The man spoke like a robot, in equally weighted words. It was what told Claire he might not be lying. In all honesty, she was still hoping it was all a dream.
"Like in the Matrix?"
"That movie scared you all," his voice went warmer as if amused by her examples. "It's not so bad. Not to mention it's how we can contain the population, keeping everyone safe and sheltered. We made the Matrix work for us."
The heaven he proposed scared Claire despite him clearly remembering it fondly.
"I attended the meetings where new missions were planned. Claire Wesley, always second on the list of potential leaves. As they got fewer and fewer, your name got mentioned more and more. Still, there was always someone more hopeless, they feared you wouldn't cooperate.

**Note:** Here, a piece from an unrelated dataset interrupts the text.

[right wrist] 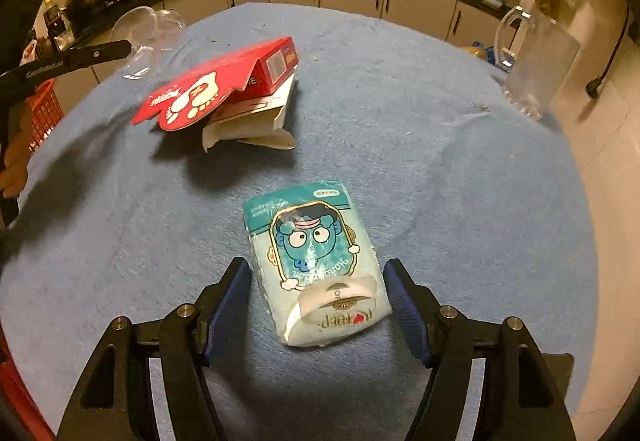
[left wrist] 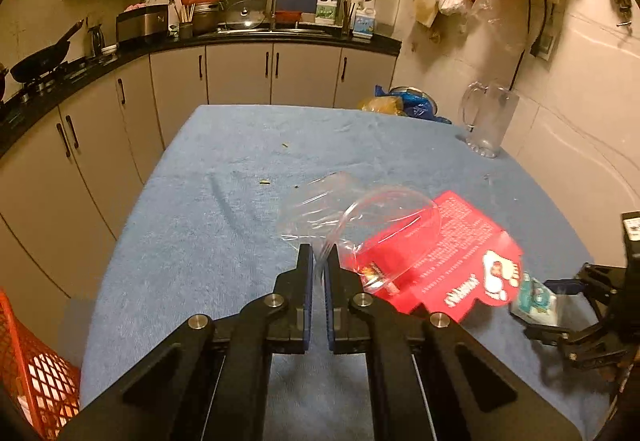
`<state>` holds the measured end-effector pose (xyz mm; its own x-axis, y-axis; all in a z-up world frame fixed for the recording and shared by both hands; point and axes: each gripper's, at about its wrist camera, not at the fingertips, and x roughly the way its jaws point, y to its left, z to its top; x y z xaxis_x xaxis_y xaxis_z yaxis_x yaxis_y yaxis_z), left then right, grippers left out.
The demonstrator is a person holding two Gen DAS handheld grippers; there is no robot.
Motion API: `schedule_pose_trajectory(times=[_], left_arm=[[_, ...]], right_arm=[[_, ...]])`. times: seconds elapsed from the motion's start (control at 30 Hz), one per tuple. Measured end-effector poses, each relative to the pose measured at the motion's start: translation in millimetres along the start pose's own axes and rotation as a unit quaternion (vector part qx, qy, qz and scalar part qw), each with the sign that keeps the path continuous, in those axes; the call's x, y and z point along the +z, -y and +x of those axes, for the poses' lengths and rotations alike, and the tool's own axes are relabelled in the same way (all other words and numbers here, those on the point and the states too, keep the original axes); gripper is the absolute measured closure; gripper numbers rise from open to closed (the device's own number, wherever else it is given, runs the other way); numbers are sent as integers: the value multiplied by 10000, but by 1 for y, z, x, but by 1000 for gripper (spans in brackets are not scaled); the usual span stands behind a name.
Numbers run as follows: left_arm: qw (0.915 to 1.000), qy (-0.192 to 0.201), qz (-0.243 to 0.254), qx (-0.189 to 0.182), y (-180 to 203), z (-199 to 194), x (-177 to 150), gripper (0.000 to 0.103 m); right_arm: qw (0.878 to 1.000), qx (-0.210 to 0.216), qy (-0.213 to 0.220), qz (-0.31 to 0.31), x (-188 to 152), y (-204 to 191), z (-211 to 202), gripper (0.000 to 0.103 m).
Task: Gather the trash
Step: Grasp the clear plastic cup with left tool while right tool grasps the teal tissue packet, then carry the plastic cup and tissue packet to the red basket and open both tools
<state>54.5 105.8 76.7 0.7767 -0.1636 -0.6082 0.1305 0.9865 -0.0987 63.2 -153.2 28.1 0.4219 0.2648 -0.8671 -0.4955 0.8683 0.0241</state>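
My left gripper [left wrist: 318, 257] is shut on the edge of a clear plastic container [left wrist: 360, 213] and holds it above the blue tablecloth [left wrist: 200, 201]; the container also shows in the right wrist view [right wrist: 148, 29]. A torn red cardboard box [left wrist: 452, 261] lies on the cloth just right of it, also seen in the right wrist view [right wrist: 228, 89]. My right gripper [right wrist: 316, 269] is open, its fingers on either side of a light blue tissue pack [right wrist: 316, 265] that lies on the cloth. The pack also shows in the left wrist view [left wrist: 536, 299].
An orange plastic crate [left wrist: 36, 369] stands off the table's left edge. A clear glass pitcher [right wrist: 536, 57] stands at the table's far right, with bags [left wrist: 404, 103] behind it. Small crumbs [left wrist: 264, 183] lie on the cloth. Kitchen counters run behind.
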Motion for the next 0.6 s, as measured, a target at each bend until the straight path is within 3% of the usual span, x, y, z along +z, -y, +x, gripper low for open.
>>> schedule_pose_trajectory(times=[0.1, 0.13, 0.33, 0.6], left_arm=[[10000, 53, 2, -48, 5, -9, -4, 98], [10000, 64, 1, -62, 7, -12, -6, 98], [9999, 55, -7, -138, 18, -28, -18, 98], [9998, 98, -92, -129, 22, -58, -39, 98]], right_arm=[[9997, 87, 74, 207, 0, 4, 1, 31], [9996, 79, 116, 256, -1, 5, 0, 40], [9968, 295, 424, 609, -7, -3, -15, 54], [9860, 917, 1054, 914, -10, -55, -61, 54]])
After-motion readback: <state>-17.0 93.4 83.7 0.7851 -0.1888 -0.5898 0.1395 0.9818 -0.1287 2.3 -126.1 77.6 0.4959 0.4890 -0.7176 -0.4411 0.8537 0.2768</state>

Didn't think you weren't in serious danger."
"And I was?"
"I think you were," Raymond said, as if concerned. "The way we record history is not like a video, although it can be shown that way. It's data -- all the information we have -- compiled into a very detailed report. It can be represented 3D, 2D, photos, text, anything you want. But it's based on all the information we have, data we kept, aggregated from actual recorded data, AI simulations, memories of events. We have radars that can detect where an object or person was at a certain time in the past. We can recreate any moment, check everything we want exactly as it was, but it takes a lot of computing power on top of the already enormous space we keep the necessary information on. It can't be used unless there is a very good reason. Sometimes it's easier to send someone back in time to witness a scene than it is to find the scene in the History Logs."
He continued, "Your life was recorded as relatively calm: you had a boring but comfortable marriage. No unfulfilled ambitions, nothing to make you sad. You enjoyed solitude and never imagined leaving Tony Wesley. Even though sometimes tense, your conversations, interactions or facial expressions never gave out any animosity towards each other. Every information we had about you said that your general happiness level should have been higher. You always measured lower, for no apparent reason."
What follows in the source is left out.